Species of damselfly

Sympecma fusca, the common winter damselfly, is a damselfly a member of the Lestidae and related to the emeralds or spreadwings.

==Distribution and habitat==
This species can be found in much of southern and central Europe stretching out to Asia where it is replaced by S. paedisca. It is found around the Mediterranean in Europe and North Africa and on many Mediterranean islands.

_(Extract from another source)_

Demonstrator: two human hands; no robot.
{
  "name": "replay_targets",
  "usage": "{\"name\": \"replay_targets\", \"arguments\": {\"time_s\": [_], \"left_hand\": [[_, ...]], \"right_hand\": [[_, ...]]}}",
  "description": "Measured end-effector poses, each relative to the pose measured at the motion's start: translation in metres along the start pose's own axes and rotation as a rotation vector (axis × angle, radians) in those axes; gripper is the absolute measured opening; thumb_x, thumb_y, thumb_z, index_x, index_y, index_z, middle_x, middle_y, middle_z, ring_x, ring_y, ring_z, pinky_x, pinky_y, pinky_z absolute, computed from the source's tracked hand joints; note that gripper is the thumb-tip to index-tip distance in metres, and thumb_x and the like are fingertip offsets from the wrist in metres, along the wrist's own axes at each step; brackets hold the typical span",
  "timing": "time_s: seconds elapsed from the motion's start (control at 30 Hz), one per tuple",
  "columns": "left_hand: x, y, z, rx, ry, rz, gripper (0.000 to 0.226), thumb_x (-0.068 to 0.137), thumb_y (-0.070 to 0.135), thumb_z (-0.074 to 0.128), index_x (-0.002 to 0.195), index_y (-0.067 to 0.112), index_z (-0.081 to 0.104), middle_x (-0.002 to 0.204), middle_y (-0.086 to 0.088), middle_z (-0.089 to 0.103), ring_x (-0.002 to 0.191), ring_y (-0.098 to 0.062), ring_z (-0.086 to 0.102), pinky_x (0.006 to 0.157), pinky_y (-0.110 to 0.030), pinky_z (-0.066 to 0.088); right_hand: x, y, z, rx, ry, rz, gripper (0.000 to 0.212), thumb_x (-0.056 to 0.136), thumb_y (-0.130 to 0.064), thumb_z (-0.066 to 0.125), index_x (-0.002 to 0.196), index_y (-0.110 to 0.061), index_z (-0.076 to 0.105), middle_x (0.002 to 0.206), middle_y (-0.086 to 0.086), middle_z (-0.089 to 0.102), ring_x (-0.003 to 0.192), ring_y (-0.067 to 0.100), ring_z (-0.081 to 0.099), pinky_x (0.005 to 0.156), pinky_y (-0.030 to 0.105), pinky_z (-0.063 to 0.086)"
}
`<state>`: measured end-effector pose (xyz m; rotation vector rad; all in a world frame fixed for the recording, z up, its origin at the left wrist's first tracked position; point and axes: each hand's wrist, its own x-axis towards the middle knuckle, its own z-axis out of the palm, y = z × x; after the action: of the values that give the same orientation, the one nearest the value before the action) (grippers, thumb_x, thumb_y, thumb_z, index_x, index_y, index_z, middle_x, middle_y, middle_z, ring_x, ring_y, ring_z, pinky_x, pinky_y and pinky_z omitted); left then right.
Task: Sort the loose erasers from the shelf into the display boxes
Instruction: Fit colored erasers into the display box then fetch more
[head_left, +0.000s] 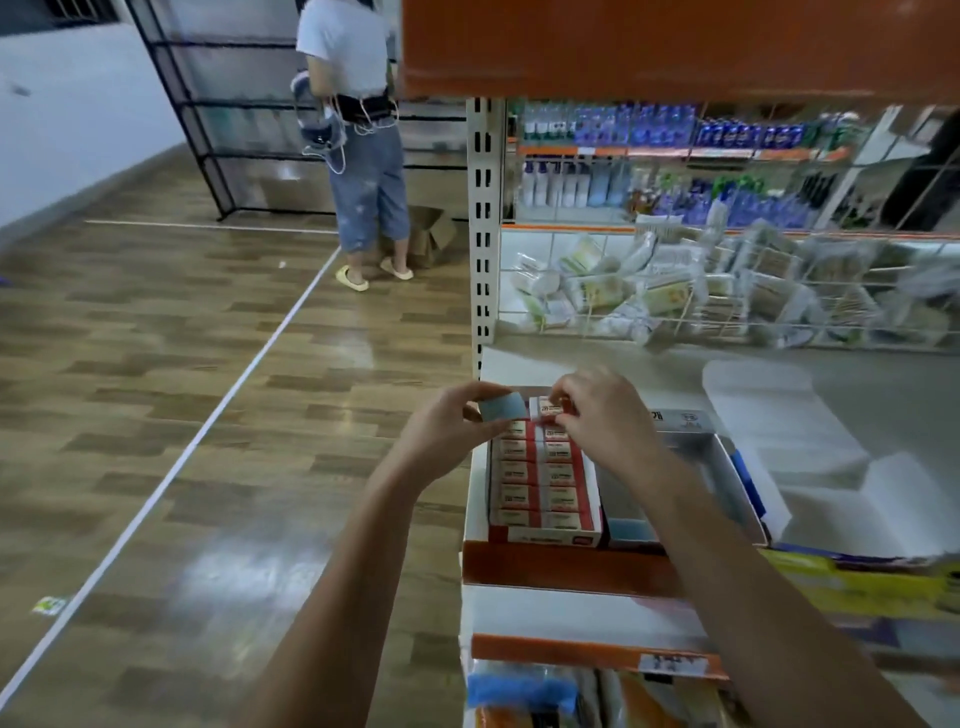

It can be found in all types of standing water, including in brackish waters. In winter adults are found away from water on dry plant stems usually in open areas such as grassland and heaths.

There are only two records for this species in Britain; the first was recorded on 21 December 2008 in S E Wales., the second was recorded by Terry Crow at Wildern Moor within Wildern Local Nature Reserve in Hedge End on 5 May 2022.

==Description==
Sympecma fusca can reach a length of about 38 mm. It is distinct from all other European damselflies except Sympecma paedisca, so in most of its range there are no problems with identification. It does not have the bright blue or red colouration that is more usual for damselflies so it is often overlooked. It does not have the metallic emerald green sheen that is characteristic of the Lestes.

These damselflies have pale brown pterostigma on both forewing and hindwing and the pterostigma are nearer the wing tip on the forewing which means that both pterostigma can be seen with the wings closed, they do not overlap as in other damselflies. In the field this is easily seen and distinguishes Sympecma from all other damselflies. Males that have overwintered have dark brown pterostigma on both forewing and hindwing and many develop blue eyes.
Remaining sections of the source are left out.